After Henry’s death, Bishop Donald Davies and Presiding Bishop Browning asked her to take over the Native American desk at The Episcopal Church Center in New York City. She moved there and from 1983 to 1998 spearheaded that ministry, transforming it along the way. Her book 400 Years:  Anglican/Episcopal Mission Among American Indians is still used in seminaries. Most recently the publishers, Forward Movement, asked her to update it for republication, a task she was about when her strength failed some weeks ago.

Her life among her Choctaw kith and kin often found her at tribal gatherings where she was honored as a chieftain. She was an active member of the Association on American Indian Affairs Board of Directors, serving from 1985 to around 2000. The AIAA gives an annual scholarship named for her in honor of her work as an advocate for women’s rights, Indian rights, and world peace. She was a member of President Jimmy Carter’s Advisory Council on Women from 1978-81 and a member of SALT II Treaty review team in Madrid in 1979. She was accorded several other national honors including awards from Harvard Graduate School of Education and an honorary doctorate from Seabury-Western Theological Seminary.

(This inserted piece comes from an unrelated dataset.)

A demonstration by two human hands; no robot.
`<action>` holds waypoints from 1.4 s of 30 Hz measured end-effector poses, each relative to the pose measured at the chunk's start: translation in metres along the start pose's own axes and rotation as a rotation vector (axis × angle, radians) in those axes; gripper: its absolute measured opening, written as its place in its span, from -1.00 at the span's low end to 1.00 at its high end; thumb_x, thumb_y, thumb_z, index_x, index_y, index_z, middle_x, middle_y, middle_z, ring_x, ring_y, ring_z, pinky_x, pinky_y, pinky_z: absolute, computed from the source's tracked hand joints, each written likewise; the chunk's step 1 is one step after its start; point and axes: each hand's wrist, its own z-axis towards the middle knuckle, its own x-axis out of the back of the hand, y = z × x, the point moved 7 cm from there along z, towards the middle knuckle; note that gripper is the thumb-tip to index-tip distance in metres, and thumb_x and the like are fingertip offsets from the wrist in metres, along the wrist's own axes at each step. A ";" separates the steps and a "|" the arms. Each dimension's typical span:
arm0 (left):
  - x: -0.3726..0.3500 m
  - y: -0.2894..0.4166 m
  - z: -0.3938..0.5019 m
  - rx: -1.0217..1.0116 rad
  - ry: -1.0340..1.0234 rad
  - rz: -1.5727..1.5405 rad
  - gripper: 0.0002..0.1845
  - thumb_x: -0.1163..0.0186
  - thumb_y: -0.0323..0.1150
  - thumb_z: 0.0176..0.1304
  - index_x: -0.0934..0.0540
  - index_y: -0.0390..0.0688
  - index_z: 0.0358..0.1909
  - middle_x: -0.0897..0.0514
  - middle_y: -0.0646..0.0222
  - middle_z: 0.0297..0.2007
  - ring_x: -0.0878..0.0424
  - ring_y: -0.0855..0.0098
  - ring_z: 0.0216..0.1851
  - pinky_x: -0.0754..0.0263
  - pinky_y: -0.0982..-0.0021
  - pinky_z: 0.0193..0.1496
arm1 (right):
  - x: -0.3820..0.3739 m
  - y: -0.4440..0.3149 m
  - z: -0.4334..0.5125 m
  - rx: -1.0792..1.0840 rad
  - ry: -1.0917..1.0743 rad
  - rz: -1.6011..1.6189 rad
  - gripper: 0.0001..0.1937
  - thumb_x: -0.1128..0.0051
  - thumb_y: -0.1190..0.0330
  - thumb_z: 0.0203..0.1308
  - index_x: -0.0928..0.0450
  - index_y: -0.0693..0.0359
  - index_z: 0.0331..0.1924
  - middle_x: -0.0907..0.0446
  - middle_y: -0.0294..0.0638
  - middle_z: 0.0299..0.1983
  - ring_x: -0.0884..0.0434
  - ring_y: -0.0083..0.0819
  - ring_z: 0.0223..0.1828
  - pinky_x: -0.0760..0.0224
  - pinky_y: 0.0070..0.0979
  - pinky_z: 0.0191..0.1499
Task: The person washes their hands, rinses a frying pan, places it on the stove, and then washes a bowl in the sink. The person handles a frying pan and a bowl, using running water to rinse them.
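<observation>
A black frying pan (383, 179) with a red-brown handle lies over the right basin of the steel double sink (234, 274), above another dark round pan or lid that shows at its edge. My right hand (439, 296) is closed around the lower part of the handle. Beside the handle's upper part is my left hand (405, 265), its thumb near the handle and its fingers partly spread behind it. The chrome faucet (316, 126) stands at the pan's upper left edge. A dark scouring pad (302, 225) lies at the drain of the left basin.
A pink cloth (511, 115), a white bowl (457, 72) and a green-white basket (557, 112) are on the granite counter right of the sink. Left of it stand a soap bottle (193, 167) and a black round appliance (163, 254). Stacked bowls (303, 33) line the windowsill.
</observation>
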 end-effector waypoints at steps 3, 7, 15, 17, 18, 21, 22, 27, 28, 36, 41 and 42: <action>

When the specter of schism began to loom over the Diocese of Fort Worth, she formed one of first local “resistance” organization, North Texas Remain Episcopal, and gathered the exiled Episcopalians from Good Shepherd, All Saints, and St. Stephen’s parishes in her home to begin to organize the continuing life of the Episcopal Church in Wichita Falls.  After Presiding Bishop Katharine Jefferts-Schori came to the diocese for the Special Meeting of Convention to reorganize the diocese in February 2009, Owanah took a note from the bishop’s sermon—“Be aware of the joy you see here”—and began publishing JOYFUL Notes, an astonishingly informative and beautiful parish newsletter for All Saints’, later expanded to represent the reorganized Episcopal Church in Wichita County and Ascension Church in Wise County. The mailing list included hundreds from all around the church, including Jefferts Schori, and Owanah produced right at 500 superlative issues.

Owanah’s spirit was indomitable. She had no tolerance for brutality or injustice, sought out problems and solved them, gave lavishly to various charities—her family and personal friends got cards saying she’d bought a goat in their name for some village in a remote corner of Africa. She was the embodiment of loyalty, and if she set her love on you, the experience was transforming.

Owanah’s health declined in her last decade, and she was eventually confined to a wheelchair, needed oxygen continuously. Yet . . . she never slowed down. It just took more people than her to get it all done. But even hindered and sore let, she never stopped working and planning and praying and loving.

Godspeed, warrior woman. The Great Spirit welcomes you to the skies.